Linkage disequilibrium
linkage disequilibrium is the non-random association of alleles at different loci in a given population.
Haplotype
A haplotype (haploid genotype) is a group of alleles in an organism that are inherited together
Chromosome
a thread-like structure of nucleic acids and protein found in the nucleus of most living cells, carrying genetic information in the form of genes.

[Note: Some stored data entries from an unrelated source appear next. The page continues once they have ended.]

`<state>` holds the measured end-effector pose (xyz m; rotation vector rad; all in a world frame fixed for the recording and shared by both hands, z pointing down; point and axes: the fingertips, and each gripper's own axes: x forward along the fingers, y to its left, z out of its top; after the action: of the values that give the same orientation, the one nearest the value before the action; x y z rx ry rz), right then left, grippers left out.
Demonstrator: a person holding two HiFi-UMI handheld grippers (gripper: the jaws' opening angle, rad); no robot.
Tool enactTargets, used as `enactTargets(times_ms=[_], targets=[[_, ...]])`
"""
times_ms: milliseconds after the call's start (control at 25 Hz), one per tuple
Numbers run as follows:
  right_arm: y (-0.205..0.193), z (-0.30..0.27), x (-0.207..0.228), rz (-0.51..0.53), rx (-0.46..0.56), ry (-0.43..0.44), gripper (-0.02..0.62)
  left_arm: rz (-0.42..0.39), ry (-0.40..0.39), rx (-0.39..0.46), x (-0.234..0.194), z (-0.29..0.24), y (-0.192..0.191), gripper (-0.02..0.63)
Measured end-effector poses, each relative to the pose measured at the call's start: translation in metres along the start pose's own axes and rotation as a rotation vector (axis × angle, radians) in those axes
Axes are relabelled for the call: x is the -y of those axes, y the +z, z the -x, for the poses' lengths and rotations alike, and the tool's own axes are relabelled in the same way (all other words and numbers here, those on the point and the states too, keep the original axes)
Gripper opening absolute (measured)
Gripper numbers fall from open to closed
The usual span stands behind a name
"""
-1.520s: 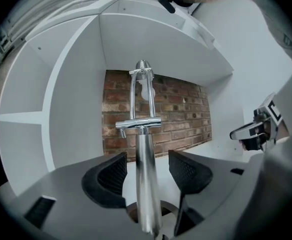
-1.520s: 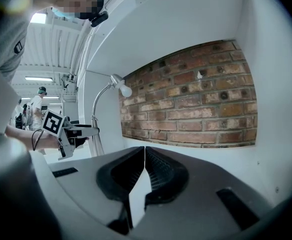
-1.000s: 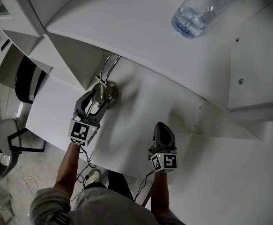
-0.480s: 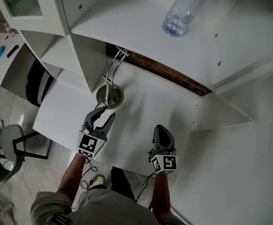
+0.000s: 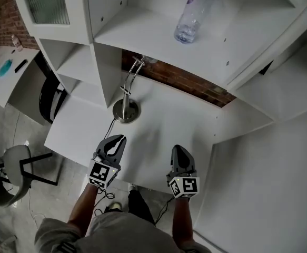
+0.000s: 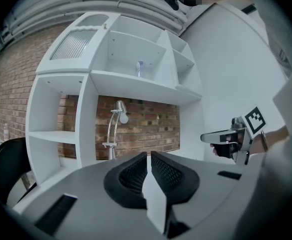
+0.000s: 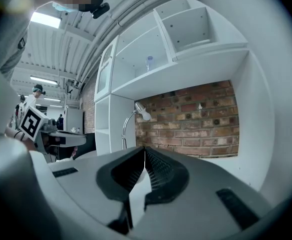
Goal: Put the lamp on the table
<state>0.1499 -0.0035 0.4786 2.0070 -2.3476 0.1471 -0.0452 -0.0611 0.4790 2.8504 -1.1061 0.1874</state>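
A chrome desk lamp (image 5: pixel 126 109) stands upright on the white table (image 5: pixel 164 125), its arched stem reaching up toward the brick wall. My left gripper (image 5: pixel 117 139) hovers near the table's front edge, well short of the lamp base. Its jaws have just been closing and nothing is between them. In the left gripper view the lamp (image 6: pixel 110 134) stands far ahead of the nearly touching pads (image 6: pixel 135 171). My right gripper (image 5: pixel 178 151) is shut and empty, to the right of the left one. The right gripper view shows the lamp (image 7: pixel 129 124) far off to the left.
A clear plastic bottle (image 5: pixel 190 12) stands on the shelf above the table. White shelf compartments (image 5: pixel 82 62) flank the lamp on the left, a brick wall (image 5: pixel 185 80) backs the table. A black chair (image 5: pixel 49 100) and a grey chair (image 5: pixel 8 167) stand at the left.
My left gripper has let go of the lamp base, drawn back to the table's front edge and closed its jaws. The right gripper has drawn back a little. The lamp stays put.
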Motion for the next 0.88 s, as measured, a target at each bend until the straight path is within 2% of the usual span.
enactTargets(times_ms=[880], targets=[[0.023, 0.091, -0.086, 0.004, 0.054, 0.004, 0.023, -0.014, -0.027, 0.047, 0.044, 0.112, 0.028, 0.008]])
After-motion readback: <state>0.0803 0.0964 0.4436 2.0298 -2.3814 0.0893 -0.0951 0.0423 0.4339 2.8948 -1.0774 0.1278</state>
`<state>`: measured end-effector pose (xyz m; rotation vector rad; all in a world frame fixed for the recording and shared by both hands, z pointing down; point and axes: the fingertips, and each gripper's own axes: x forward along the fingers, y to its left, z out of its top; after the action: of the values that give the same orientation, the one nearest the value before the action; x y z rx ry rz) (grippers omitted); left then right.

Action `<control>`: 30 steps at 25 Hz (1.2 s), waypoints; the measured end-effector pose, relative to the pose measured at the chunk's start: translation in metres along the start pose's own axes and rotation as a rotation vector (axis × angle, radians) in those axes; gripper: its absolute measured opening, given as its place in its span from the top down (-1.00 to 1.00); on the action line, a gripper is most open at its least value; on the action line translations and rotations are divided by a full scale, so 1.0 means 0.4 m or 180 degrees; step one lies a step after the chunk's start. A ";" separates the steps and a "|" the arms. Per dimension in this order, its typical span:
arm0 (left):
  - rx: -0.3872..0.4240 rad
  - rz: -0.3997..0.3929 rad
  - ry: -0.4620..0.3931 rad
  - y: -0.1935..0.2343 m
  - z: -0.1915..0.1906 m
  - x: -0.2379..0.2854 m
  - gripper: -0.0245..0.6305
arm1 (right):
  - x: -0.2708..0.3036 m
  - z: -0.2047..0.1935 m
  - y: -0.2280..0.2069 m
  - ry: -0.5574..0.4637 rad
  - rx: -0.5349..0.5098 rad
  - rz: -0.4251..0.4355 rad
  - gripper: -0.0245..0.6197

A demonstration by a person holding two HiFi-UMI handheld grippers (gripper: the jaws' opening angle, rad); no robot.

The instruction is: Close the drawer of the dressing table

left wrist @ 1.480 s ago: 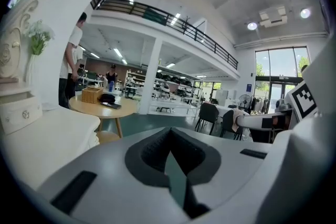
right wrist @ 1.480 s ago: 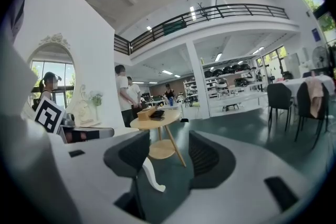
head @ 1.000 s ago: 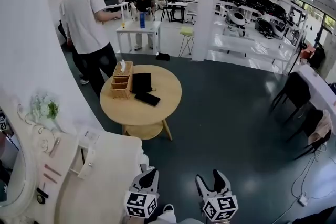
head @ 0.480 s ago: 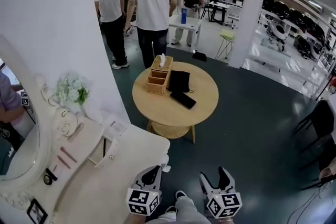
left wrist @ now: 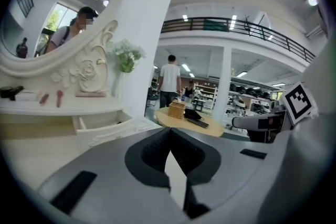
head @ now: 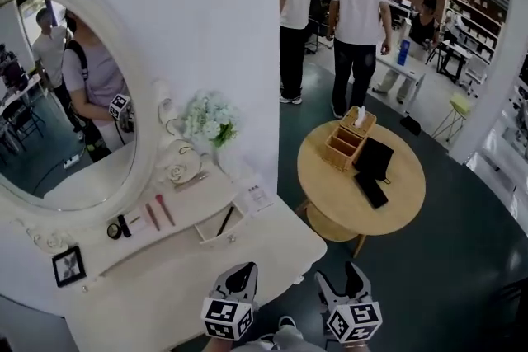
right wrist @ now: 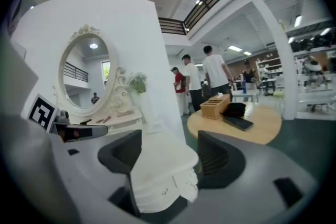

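— Where is the drawer (head: 218, 225)?
— It is pulled out of the raised shelf (head: 99, 237) that runs along the back edge of the surface (head: 165, 301). It sits toward the right end, under the flowers (head: 209, 118). Its front faces us, and a thin dark stick (head: 226, 219) lies inside.
— And the claws?
— Both hang off the front edge, touching nothing. The left claw (head: 240, 274) has its jaws pressed together with nothing in them. The right claw (head: 339, 281) has just been opening and stands wide, also empty. Only the right corner of the surface shows beyond its gap.
— Which one should push?
— The left, I think. It is nearer the drawer, and closed jaws make a blunt tip that won't snag.
— Where should it press?
— On the middle of the drawer front, then straight toward the back edge. Off-centre pressure would likely skew so small a drawer and jam it.
— Anything to watch?
— The stick. If it juts over the rim it may catch. Ease in slowly and stop when the front lies flush with the shelf.
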<state>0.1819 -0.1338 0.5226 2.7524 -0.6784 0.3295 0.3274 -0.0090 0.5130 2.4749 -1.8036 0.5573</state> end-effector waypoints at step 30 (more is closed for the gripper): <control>-0.0654 0.2110 -0.0382 0.254 -0.094 -0.389 0.92 | 0.308 -0.072 0.454 0.0571 -0.0701 0.1956 0.00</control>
<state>-0.0068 -0.1428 0.5357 2.2947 -1.5560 0.2093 0.1839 -0.1748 0.5433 1.6529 -2.3820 0.5348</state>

Drosophila Genetic Reference Panel
The Drosophila Genetic Reference Panel (DGRP) is a population consisting of more than 200 inbred lines derived from the Raleigh, USA population. The DGRP is a living library of common polymorphisms affecting complex traits, and a community resource for whole genome association mapping of quantitative trait loci.
Pleiotropy
Pleiotropy occurs when one gene influences two or more seemingly unrelated phenotypic traits.
Transcriptomics
The key aims of transcriptomics are: to catalogue all species of transcript, including mRNAs, non-coding RNAs and small RNAs; to determine the transcriptional structure of genes, in terms of their start sites, 5′ and 3′ ends, splicing patterns and other post-transcriptional modifications; and to quantify the changing expression levels of each transcript during development and under different conditions.
Metabolomics
Metabolomics is the large-scale study of small molecules , commonly known as metabolites, within cells, biofluids, tissues or organisms
Partial dominance
In genetics, incomplete or semi-dominance; the production of an intermediate phenotype in individuals heterozygous for the gene concerned. Partial dominance is generally considered to be a type of incomplete dominance, with the heterozygote resembling one homozygote more than the other.
Penetrance
the percentage of individuals with a given genotype who exhibit the phenotype associated with that genotype.
Variable expression
It describes the phenomenon of differing clinical features or phenotype among individuals carrying the same gene allele or genotype. Expressivity differs from penetrance, which describes the probability that a genetic variation (or allele) will yield the phenotype at all.
Dichotomous traits
Dichotomous is a trait that separates completely a set of living organisms that belong to the same species. To put it simply an organism either has or it hasn’t this trait. This is in contrast with continuous traits where there aren’t any discrete categorizations. For example, blood type (A, B or O) are dichotomous traits whereas height, weight, life span and skin color are continuous traits.
Heritability
Heritability is a statistic used in the fields of breeding and genetics that estimates the degree of variation in a phenotypic trait in a population that is due to genetic variation between individuals in that population.